Da quando Stuart Lynn ha lanciato il suo appello (President’s Report: ICANN – The Case for Reform), affermando che “il concetto attuale sul quale è basato l’ICANN non può più funzionare”, decine di messaggi sono stati inviati da numerosi personaggi della comunità Internet – Autorità per la registrazione dei nomi di dominio, associazioni di utenti, ecc. – e molti di loro l’hanno fatto per sollecitare una riforma dell’organismo di gestione della Rete nel quale, ormai, non si riconoscono più.
Illuminante a questo proposito l’opinione di Timothy Denton, del CIRA, la Registration Authority canadese: “Gli utilizzatori e i venditori di nomi di dominio hanno problemi reali di funzionamento e devono sbrigarsela da soli. È in questi casi che l’ICANN potrebbe essere utile, come ha già fatto mettendo in piedi l’UDRP per la protezione dei marchi in relazione ai nomi di dominio”.
Attualmente l’ICANN ha avviato una campagna di riforme che, secondo i più critici, non è altro che un progetto “per continuare a fare come prima, facendo finta di cambiare”. Una critica piuttosto velenosa che ha, però, solo una parte di fondamento. Nel progetto di riforma, infatti, l’ICANN si pone il problema della legittimità dell’organismo americano nello stabilire nuove regolamentazioni anche in ambiti nazionali. E il fatto che si ponga il problema è un segnale positivo nei confronti delle Registration Authority nazionali che da tempo chiedono maggiore autonomia.
Questa presa di coscienza, però, potrebbe non essere sufficiente, anche perché i motivi di recriminazione sono molti. Ad esempio, i rappresentanti dei governi nazionali all’interno del Governmental Advisory Committee (GAC) che avevano creduto, leggendo la lettera di Stuart Lynn, che il loro ruolo avrebbe avuto maggior peso, rimarranno certamente delusi nell’apprendere che gli viene concesso un solo seggio senza diritto di voto all’interno del consiglio d’amministrazione dell’ICANN. Inoltre, le Registration Authority nazionali si sono pronunciate contro la proposta del pagamento all’Internet Corporation for Assigned Names and Numbers di 25 centesimi di dollari per ogni nome di dominio registrato, ritenendo una misura una vera e propria gabella.

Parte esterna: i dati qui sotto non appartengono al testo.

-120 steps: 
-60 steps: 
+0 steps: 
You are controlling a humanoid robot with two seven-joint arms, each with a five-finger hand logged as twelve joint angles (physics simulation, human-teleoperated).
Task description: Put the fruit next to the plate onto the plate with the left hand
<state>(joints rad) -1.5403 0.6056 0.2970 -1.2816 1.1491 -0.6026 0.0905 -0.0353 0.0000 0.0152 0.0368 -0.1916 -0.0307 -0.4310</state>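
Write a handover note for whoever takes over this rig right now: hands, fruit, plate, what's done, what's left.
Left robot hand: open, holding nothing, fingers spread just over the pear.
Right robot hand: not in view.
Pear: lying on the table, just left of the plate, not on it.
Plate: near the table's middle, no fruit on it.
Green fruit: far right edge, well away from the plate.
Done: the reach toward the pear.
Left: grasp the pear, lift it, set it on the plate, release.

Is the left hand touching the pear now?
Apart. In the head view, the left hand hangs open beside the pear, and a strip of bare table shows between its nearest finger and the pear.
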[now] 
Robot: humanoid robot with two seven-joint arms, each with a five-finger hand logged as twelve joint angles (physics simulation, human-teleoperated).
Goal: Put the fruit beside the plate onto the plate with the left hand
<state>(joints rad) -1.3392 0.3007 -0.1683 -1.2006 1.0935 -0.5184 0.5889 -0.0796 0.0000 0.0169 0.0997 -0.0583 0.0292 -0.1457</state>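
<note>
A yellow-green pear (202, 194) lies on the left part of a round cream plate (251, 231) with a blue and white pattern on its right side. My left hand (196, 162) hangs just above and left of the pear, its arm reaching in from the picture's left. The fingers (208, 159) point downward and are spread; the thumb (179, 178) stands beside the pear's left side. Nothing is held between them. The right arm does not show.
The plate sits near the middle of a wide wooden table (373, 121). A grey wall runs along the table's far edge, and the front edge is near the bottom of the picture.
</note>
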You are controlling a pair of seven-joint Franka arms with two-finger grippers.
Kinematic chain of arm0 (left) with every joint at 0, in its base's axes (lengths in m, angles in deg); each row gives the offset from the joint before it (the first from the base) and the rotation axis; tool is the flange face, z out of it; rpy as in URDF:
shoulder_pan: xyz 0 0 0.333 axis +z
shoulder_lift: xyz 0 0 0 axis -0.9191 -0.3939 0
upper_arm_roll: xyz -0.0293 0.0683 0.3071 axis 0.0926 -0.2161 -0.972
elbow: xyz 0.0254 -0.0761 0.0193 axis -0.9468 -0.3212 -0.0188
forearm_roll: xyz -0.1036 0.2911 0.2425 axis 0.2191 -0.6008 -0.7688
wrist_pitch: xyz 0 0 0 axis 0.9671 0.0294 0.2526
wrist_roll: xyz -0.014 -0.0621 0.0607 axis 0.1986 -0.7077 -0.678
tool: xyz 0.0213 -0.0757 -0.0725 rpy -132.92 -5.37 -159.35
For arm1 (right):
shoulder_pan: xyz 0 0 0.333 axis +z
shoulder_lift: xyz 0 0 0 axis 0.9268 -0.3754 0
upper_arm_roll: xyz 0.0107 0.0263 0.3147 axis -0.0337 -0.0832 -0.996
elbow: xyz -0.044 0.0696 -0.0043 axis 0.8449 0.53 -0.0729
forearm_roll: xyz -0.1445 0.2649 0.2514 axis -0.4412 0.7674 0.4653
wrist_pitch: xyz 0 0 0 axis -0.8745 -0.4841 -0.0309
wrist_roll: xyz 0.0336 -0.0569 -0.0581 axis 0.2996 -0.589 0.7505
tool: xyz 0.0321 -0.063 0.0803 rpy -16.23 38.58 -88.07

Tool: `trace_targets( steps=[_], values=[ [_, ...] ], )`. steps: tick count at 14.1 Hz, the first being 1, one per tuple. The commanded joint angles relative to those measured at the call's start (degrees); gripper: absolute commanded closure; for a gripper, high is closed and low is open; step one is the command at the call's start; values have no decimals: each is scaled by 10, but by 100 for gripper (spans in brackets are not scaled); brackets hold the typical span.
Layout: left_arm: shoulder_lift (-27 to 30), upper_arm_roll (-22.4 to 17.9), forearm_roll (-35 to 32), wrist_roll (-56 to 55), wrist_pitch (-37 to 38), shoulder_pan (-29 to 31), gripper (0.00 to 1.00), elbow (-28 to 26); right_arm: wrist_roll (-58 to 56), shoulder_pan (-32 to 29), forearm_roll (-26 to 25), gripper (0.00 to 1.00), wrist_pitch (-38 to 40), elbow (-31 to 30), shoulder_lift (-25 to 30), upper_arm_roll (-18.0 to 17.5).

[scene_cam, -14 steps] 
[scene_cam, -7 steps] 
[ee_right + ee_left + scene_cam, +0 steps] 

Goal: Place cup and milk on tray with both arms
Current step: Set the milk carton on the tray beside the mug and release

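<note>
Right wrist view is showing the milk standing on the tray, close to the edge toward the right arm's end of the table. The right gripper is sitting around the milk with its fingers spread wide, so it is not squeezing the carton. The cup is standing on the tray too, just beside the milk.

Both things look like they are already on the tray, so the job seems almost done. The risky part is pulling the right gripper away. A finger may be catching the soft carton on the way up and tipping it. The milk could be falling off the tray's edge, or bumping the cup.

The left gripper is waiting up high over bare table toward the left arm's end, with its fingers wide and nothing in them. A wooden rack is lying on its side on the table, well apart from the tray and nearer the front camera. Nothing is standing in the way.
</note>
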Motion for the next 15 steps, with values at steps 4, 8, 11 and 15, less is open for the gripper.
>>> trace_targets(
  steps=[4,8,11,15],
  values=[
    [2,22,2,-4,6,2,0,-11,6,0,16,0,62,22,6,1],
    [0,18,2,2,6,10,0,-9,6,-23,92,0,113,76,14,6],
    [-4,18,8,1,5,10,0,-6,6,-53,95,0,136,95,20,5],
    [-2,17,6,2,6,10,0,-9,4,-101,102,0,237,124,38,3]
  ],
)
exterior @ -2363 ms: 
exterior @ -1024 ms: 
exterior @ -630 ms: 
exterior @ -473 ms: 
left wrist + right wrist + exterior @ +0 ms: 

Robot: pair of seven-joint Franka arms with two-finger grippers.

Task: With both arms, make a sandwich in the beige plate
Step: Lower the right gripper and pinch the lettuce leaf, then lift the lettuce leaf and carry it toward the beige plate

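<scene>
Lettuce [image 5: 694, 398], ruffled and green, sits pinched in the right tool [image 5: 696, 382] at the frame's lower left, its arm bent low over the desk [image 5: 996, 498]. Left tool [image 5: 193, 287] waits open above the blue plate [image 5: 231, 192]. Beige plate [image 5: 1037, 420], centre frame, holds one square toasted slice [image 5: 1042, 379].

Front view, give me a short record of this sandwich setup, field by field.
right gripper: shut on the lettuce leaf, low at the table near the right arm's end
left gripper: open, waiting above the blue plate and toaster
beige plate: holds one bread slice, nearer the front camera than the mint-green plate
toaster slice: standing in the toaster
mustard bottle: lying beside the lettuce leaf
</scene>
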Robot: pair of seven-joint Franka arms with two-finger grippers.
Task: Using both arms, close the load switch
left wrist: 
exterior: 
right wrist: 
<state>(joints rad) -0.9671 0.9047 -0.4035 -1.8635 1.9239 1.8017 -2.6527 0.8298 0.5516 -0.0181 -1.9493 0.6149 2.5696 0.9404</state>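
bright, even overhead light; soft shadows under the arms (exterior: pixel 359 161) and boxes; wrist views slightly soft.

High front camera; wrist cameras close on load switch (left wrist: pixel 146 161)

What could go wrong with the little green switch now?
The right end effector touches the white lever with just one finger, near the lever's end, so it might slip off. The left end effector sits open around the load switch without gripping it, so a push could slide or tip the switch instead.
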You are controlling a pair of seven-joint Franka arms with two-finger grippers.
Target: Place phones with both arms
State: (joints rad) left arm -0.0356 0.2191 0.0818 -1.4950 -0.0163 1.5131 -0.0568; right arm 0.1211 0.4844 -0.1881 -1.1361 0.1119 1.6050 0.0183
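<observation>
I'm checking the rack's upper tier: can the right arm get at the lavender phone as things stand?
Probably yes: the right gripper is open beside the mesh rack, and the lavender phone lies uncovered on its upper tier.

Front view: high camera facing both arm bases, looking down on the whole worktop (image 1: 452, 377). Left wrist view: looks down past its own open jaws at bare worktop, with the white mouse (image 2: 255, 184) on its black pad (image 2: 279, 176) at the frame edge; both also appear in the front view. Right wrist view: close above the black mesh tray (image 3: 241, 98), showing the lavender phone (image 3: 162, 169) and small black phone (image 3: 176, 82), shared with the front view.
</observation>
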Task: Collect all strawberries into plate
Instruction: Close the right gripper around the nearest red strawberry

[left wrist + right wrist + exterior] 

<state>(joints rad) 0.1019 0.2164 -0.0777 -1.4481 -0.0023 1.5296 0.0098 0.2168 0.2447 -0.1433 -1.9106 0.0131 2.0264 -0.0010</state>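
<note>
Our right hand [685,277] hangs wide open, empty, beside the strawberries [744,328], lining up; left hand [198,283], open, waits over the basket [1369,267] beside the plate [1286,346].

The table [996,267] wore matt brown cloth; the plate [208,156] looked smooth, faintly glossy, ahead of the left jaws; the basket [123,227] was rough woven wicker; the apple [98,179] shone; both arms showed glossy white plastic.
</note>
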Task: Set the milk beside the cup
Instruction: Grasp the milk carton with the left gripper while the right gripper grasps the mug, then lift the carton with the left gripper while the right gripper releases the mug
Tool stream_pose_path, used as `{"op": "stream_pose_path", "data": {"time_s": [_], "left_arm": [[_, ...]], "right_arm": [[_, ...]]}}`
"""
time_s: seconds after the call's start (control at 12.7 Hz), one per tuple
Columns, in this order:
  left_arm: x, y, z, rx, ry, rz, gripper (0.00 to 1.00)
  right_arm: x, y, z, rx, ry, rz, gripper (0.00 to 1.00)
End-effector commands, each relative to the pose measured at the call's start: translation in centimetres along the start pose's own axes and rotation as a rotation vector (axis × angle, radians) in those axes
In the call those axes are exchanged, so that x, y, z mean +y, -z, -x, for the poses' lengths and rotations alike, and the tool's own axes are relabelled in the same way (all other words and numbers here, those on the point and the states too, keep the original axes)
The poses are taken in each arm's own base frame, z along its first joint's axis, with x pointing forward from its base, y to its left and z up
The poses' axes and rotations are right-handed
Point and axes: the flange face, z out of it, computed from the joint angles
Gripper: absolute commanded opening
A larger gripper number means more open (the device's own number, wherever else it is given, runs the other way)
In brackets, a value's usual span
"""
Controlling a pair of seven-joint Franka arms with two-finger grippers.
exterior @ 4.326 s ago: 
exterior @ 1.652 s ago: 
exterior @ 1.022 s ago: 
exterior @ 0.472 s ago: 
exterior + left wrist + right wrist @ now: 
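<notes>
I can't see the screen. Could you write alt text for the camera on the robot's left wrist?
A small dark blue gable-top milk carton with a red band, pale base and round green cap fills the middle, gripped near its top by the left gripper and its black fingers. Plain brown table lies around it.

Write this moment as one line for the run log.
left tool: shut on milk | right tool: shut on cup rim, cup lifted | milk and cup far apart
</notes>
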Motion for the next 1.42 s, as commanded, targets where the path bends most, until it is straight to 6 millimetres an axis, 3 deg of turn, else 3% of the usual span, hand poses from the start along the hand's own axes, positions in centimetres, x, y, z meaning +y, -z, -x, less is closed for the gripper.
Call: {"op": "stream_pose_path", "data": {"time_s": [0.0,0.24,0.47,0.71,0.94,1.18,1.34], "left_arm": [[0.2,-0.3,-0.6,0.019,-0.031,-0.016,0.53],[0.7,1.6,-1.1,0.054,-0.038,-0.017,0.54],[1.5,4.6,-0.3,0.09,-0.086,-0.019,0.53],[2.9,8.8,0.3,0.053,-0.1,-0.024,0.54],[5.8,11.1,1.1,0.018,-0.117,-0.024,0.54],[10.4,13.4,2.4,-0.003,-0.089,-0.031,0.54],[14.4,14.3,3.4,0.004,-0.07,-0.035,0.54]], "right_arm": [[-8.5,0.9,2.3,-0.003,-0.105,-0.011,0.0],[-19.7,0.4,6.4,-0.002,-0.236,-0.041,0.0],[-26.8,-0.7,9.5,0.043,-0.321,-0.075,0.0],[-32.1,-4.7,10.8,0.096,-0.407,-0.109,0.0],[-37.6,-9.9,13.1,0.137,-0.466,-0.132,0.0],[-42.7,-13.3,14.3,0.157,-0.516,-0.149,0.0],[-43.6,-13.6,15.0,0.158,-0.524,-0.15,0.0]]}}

Nonostante le critiche, qualcosa che funziona nel progetto di riforma c’è. Ad esempio l’idea di creare un’organizzazione che rappresenti direttamente le Registration Authority nazionali, reclamata ormai da tempo. Positiva anche la proposta di ripristinare il “Committee @ Large”, rappresentante direttamente gli utenti della Rete. Una vecchia idea che non ha mai visto la luce e che ora potrebbe finalmente tradursi in pratica.
Questi aspetti positivi dal progetto di riforma saranno sufficienti a far accettare i punti contrastati? Qualche possibilità c’è, anche perché alcuni operatori del mondo Internet, in questo periodo, stanno facendo esercizio di realismo, valutando che, se l’ICANN sparisse, si troverebbero a contrattare direttamente con il Governo americano. E certamente questo non sarebbe un passo avanti. La struttura attuale consente, quanto meno, di dialogare, anche se non sempre i rappresentanti non americani vengono ascoltati.
Le sorti dell’ICANN, comunque, non saranno decise in queste settimane, ma a settembre, quando il Department of Commerce del Governo americano deciderà se rinnovare la propria fiducia nell’attuale organismo di gestione della Rete. È quindi vitale per l’Internet Corporation for Assigned Names and Numbers andare avanti sulla strada delle riforme e molte cose dovranno ancora succedere prima della prossima riunione dell’ICANN, prevista per il mese di ottobre a Shanghai. La storica frase di John Postel, “Abbiamo ancora molto da fare in questi tempi interessanti che stiamo vivendo”, non è mai stata così d’attualità.